Department of Pharmaceutics, School of Pharmacy, London WC1N 1AX, UK.
Br J Dermatol. 2011 Jun;164(6):1304-10. doi: 10.1111/j.1365-2133.2011.10338.x.
Aqueous Cream BP is frequently prescribed for patients with eczema and is known to induce sensitivity in certain patients and also to decrease the thickness of the stratum corneum (SC). We have previously reported methodology to quantify corneocyte maturity and size, protease activity and protein content within different levels of the SC.
The aim of the present study was to investigate changes in corneocyte size, corneocyte maturity, selected protease activities, protein content and transepidermal water loss (TEWL) in normal skin after a 28-day application of Aqueous Cream BP.
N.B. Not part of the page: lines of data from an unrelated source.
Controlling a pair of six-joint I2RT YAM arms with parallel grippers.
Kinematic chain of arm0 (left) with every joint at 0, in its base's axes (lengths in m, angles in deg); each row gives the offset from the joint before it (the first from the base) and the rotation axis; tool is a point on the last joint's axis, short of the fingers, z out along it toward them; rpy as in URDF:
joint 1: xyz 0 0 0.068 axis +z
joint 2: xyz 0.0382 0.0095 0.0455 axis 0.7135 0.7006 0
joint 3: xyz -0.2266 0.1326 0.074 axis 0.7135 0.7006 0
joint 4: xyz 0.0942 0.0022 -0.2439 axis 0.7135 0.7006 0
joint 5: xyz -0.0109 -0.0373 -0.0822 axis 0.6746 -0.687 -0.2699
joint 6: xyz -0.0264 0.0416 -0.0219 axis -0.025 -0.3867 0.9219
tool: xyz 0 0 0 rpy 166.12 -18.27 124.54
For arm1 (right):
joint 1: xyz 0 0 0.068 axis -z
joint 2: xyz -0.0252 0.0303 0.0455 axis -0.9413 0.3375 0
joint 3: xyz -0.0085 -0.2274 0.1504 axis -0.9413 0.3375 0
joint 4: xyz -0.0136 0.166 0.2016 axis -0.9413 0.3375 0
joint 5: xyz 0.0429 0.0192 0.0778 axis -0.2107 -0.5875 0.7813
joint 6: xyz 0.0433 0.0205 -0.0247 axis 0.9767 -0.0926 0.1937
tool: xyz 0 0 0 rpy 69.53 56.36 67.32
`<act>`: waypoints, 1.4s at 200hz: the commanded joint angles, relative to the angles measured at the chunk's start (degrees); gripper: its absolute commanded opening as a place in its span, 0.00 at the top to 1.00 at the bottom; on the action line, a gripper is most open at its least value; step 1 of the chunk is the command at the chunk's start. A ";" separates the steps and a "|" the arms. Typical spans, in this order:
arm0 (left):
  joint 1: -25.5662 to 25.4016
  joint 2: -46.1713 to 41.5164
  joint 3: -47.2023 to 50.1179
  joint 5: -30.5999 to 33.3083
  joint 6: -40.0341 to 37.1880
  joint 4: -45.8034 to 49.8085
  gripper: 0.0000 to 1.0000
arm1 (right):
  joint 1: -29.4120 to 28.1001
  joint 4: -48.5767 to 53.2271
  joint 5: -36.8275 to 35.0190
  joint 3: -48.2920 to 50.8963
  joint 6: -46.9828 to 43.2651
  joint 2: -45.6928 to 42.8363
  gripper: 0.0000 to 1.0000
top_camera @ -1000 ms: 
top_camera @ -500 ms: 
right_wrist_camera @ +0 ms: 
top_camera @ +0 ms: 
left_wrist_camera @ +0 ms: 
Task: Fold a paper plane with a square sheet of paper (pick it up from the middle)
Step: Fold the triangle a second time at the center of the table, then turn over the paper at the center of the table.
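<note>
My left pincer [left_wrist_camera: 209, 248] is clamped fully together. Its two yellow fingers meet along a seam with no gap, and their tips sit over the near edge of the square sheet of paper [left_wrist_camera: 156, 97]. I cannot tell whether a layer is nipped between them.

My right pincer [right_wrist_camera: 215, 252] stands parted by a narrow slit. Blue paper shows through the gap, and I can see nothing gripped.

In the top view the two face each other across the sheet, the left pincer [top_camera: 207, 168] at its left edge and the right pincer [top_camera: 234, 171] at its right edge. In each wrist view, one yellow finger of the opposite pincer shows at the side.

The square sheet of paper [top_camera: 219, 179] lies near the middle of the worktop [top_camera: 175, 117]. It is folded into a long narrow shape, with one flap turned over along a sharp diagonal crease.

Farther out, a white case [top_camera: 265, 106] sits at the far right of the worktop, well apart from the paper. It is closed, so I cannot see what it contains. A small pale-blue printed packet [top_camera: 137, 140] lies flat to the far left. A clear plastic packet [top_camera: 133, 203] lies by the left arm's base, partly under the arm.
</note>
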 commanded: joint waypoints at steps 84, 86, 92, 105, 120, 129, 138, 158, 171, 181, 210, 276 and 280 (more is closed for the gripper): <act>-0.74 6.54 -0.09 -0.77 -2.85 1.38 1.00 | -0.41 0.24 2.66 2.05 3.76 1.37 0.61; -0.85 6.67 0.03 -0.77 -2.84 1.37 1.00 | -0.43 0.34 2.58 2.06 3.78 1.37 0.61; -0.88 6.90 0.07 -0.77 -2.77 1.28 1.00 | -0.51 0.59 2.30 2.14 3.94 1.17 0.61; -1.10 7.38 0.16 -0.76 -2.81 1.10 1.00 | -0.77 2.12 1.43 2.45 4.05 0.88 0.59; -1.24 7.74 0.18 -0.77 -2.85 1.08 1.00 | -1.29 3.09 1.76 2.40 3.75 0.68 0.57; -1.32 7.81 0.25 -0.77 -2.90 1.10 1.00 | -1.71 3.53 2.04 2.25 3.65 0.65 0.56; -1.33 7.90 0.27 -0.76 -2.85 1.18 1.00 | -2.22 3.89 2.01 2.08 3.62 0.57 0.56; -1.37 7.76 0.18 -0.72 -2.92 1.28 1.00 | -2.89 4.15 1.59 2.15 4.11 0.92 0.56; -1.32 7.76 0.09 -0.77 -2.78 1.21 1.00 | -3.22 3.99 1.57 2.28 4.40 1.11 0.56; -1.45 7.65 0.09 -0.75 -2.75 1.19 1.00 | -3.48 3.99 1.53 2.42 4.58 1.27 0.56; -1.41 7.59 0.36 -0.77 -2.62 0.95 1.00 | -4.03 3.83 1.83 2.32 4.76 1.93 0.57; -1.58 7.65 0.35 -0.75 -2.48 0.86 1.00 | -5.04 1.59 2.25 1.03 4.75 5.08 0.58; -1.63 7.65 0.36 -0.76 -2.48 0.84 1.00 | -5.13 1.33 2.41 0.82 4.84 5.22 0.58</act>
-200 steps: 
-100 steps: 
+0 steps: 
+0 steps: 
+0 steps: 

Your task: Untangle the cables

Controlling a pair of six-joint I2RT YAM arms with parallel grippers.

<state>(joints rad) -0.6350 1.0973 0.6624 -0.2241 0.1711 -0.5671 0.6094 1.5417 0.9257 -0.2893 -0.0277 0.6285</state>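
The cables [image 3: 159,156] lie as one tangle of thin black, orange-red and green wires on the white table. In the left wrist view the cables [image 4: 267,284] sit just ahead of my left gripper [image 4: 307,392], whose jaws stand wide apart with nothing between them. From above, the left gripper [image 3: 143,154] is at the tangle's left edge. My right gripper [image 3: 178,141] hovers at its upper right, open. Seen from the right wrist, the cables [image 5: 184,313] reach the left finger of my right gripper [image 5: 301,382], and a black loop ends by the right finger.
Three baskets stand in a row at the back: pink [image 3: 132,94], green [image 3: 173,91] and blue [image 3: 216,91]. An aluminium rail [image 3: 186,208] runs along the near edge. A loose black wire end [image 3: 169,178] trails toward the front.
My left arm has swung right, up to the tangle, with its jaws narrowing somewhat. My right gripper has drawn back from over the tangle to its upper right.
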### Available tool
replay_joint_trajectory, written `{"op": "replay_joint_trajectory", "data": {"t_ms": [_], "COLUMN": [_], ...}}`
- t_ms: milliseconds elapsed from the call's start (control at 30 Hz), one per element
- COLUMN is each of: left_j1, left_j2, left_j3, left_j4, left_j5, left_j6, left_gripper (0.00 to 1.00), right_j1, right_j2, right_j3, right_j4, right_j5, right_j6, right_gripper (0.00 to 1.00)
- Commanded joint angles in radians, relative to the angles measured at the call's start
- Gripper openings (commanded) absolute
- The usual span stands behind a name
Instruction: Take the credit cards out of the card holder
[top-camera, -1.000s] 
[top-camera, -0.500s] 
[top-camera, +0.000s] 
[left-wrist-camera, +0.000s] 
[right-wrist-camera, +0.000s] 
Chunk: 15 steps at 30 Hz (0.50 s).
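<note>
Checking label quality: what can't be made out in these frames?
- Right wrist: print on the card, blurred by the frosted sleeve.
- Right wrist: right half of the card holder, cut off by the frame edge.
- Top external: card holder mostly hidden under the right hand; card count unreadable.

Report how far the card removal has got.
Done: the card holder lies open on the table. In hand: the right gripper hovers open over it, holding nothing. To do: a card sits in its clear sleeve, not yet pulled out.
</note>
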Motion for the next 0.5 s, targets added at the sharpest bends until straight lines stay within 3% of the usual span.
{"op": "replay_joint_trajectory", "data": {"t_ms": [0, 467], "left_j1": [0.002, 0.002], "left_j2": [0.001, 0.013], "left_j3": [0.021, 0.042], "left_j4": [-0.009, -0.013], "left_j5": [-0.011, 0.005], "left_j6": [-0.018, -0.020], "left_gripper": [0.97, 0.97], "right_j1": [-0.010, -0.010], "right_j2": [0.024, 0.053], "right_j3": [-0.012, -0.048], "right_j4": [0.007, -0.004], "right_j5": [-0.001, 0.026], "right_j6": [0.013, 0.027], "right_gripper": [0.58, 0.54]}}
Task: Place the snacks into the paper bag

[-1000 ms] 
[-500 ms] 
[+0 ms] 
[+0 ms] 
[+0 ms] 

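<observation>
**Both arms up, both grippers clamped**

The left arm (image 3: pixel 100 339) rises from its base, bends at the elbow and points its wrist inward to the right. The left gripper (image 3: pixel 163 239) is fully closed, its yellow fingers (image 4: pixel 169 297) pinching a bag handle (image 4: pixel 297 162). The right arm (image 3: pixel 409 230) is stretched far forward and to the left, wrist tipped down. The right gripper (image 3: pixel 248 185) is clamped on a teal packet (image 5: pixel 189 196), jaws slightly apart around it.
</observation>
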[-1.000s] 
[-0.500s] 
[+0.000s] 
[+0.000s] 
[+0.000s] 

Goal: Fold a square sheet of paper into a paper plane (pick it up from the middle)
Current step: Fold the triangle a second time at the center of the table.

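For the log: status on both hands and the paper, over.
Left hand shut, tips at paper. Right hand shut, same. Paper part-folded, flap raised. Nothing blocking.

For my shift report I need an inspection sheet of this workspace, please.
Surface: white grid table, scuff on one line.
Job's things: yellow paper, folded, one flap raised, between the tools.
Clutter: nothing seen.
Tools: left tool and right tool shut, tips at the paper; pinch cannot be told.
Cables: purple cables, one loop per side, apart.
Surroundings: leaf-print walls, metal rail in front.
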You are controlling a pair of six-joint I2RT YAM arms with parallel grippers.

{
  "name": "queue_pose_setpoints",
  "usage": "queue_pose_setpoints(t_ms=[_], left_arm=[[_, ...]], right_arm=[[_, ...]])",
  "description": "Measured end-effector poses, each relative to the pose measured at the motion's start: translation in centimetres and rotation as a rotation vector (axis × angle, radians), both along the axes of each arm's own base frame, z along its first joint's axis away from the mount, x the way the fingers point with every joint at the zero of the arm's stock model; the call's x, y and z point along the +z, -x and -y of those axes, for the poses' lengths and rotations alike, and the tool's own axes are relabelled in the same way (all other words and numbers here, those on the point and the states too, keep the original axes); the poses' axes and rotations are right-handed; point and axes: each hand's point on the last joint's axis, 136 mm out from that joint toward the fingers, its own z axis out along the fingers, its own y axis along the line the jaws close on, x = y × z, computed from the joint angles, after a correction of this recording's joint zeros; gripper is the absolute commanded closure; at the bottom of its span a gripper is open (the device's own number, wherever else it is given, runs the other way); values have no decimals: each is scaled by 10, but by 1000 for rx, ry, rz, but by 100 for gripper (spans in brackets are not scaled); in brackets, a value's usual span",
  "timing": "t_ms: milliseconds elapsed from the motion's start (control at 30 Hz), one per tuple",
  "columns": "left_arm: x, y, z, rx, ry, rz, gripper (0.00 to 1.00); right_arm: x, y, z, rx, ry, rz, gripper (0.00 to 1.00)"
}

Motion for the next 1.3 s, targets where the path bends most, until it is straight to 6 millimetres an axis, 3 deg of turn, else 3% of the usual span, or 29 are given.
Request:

The left and right mid volar forearms of six healthy female volunteers were selected as the study sites. Aqueous Cream BP was applied twice daily to treated sites for 28 days. At the end of this period, the site was tape-stripped and corneocyte maturity, corneocyte size and protease activity of the desquamatory kallikrein proteases, KLK5 and KLK7, and the inflammatory proteases tryptase and plasmin were measured. Protein content and TEWL measurements were also recorded.
Corneocyte maturity and size decreased with increasing number of tape strips, and were significantly lower in treated sites compared with untreated sites. Protease activity and TEWL values were higher (P < 0·05) for the treated sites compared with untreated sites. The amount of protein removed from deeper layers of treated sites was significantly lower than from untreated sites.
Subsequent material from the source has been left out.